Directions for this task - Could you set down all of the data again, exactly as it stands?
(Data Opens)
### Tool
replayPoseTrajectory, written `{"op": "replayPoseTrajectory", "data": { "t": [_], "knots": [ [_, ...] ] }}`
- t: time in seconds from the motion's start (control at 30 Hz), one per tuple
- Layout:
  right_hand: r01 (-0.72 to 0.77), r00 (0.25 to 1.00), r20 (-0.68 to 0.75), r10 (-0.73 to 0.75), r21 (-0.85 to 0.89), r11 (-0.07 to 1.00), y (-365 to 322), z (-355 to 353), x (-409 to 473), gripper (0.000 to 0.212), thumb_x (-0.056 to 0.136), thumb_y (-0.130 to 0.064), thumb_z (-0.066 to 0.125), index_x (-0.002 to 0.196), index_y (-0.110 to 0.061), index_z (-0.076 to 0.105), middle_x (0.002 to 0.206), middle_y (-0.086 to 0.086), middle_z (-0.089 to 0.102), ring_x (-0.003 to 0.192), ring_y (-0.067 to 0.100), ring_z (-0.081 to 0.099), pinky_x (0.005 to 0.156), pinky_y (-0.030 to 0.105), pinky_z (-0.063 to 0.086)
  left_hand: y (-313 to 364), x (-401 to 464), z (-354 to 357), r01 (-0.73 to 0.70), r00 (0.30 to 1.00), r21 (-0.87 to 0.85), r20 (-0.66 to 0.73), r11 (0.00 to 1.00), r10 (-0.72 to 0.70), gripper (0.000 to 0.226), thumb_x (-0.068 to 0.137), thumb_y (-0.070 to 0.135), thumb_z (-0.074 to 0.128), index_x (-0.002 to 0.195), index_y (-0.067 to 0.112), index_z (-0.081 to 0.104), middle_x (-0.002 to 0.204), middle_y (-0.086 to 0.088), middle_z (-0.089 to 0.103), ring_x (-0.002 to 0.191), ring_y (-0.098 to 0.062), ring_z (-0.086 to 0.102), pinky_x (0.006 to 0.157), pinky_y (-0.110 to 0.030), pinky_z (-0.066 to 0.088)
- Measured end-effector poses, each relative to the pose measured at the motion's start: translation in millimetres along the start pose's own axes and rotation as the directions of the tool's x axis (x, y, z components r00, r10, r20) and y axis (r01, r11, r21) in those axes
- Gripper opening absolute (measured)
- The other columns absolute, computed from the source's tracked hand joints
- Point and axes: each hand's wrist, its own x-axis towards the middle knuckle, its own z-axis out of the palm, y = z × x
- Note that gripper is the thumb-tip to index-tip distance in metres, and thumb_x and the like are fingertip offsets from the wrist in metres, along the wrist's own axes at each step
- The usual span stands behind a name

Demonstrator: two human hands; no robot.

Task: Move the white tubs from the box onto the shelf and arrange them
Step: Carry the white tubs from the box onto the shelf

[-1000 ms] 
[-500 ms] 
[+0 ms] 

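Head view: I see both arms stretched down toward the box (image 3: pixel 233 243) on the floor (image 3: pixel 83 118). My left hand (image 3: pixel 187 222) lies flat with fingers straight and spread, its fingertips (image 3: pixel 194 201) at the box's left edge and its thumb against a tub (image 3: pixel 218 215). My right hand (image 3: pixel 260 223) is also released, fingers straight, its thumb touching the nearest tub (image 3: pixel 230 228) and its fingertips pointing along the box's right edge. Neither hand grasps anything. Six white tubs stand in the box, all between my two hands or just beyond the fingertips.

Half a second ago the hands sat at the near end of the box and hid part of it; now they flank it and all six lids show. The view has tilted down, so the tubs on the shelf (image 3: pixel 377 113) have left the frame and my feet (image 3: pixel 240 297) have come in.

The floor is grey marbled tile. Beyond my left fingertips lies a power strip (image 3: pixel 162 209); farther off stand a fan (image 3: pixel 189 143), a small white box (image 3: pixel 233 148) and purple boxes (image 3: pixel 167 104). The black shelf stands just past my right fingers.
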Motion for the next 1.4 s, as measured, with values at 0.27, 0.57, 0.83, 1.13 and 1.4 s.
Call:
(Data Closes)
Written answer -
### Tool
replayPoseTrajectory, written `{"op": "replayPoseTrajectory", "data": { "t": [_], "knots": [ [_, ...] ] }}`
- t: time in seconds from the motion's start (control at 30 Hz), one per tuple
- Layout:
  right_hand: r01 (-0.72 to 0.77), r00 (0.25 to 1.00), r20 (-0.68 to 0.75), r10 (-0.73 to 0.75), r21 (-0.85 to 0.89), r11 (-0.07 to 1.00), y (-365 to 322), z (-355 to 353), x (-409 to 473), gripper (0.000 to 0.212), thumb_x (-0.056 to 0.136), thumb_y (-0.130 to 0.064), thumb_z (-0.066 to 0.125), index_x (-0.002 to 0.196), index_y (-0.110 to 0.061), index_z (-0.076 to 0.105), middle_x (0.002 to 0.206), middle_y (-0.086 to 0.086), middle_z (-0.089 to 0.102), ring_x (-0.003 to 0.192), ring_y (-0.067 to 0.100), ring_z (-0.081 to 0.099), pinky_x (0.005 to 0.156), pinky_y (-0.030 to 0.105), pinky_z (-0.063 to 0.086)
  left_hand: y (-313 to 364), x (-401 to 464), z (-354 to 357), r01 (-0.73 to 0.70), r00 (0.30 to 1.00), r21 (-0.87 to 0.85), r20 (-0.66 to 0.73), r11 (0.00 to 1.00), r10 (-0.72 to 0.70), gripper (0.000 to 0.226), thumb_x (-0.068 to 0.137), thumb_y (-0.070 to 0.135), thumb_z (-0.074 to 0.128), index_x (-0.002 to 0.195), index_y (-0.067 to 0.112), index_z (-0.081 to 0.104), middle_x (-0.002 to 0.204), middle_y (-0.086 to 0.088), middle_z (-0.089 to 0.103), ring_x (-0.002 to 0.191), ring_y (-0.098 to 0.062), ring_z (-0.086 to 0.102), pinky_x (0.006 to 0.157), pinky_y (-0.110 to 0.030), pinky_z (-0.066 to 0.088)
- Measured end-effector poses, each relative to the pose measured at the motion's start: translation in millimetres along the start pose's own axes and rotation as the directions of the tool's x axis (x, y, z components r00, r10, r20) and y axis (r01, r11, r21) in those axes
- Gripper opening absolute (measured)
- The other columns absolute, computed from the source's tracked hand joints
- Point and axes: each hand's wrist, its own x-axis towards the middle knuckle, its own z-axis out of the palm, y = z × x
- Note that gripper is the thumb-tip to index-tip distance in metres, and thumb_x and the like are fingertip offsets from the wrist in metres, along the wrist's own axes at each step
- The usual span stands behind a name

Demonstrator: two human hands; no robot.

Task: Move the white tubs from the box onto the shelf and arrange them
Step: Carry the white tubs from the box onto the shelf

[-1000 ms] 
[-500 ms] 
[+0 ms] 

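Head view: I see both arms stretched down toward the box (image 3: pixel 233 243) on the floor (image 3: pixel 83 118). My left hand (image 3: pixel 187 222) lies flat with fingers straight and spread, its fingertips (image 3: pixel 194 201) at the box's left edge and its thumb against a tub (image 3: pixel 218 215). My right hand (image 3: pixel 260 223) is also released, fingers straight, its thumb touching the nearest tub (image 3: pixel 230 228) and its fingertips pointing along the box's right edge. Neither hand grasps anything. Six white tubs stand in the box, all between my two hands or just beyond the fingertips.

Half a second ago the hands sat at the near end of the box and hid part of it; now they flank it and all six lids show. The view has tilted down, so the tubs on the shelf (image 3: pixel 377 113) have left the frame and my feet (image 3: pixel 240 297) have come in.

The floor is grey marbled tile. Beyond my left fingertips lies a power strip (image 3: pixel 162 209); farther off stand a fan (image 3: pixel 189 143), a small white box (image 3: pixel 233 148) and purple boxes (image 3: pixel 167 104). The black shelf stands just past my right fingers.
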Motion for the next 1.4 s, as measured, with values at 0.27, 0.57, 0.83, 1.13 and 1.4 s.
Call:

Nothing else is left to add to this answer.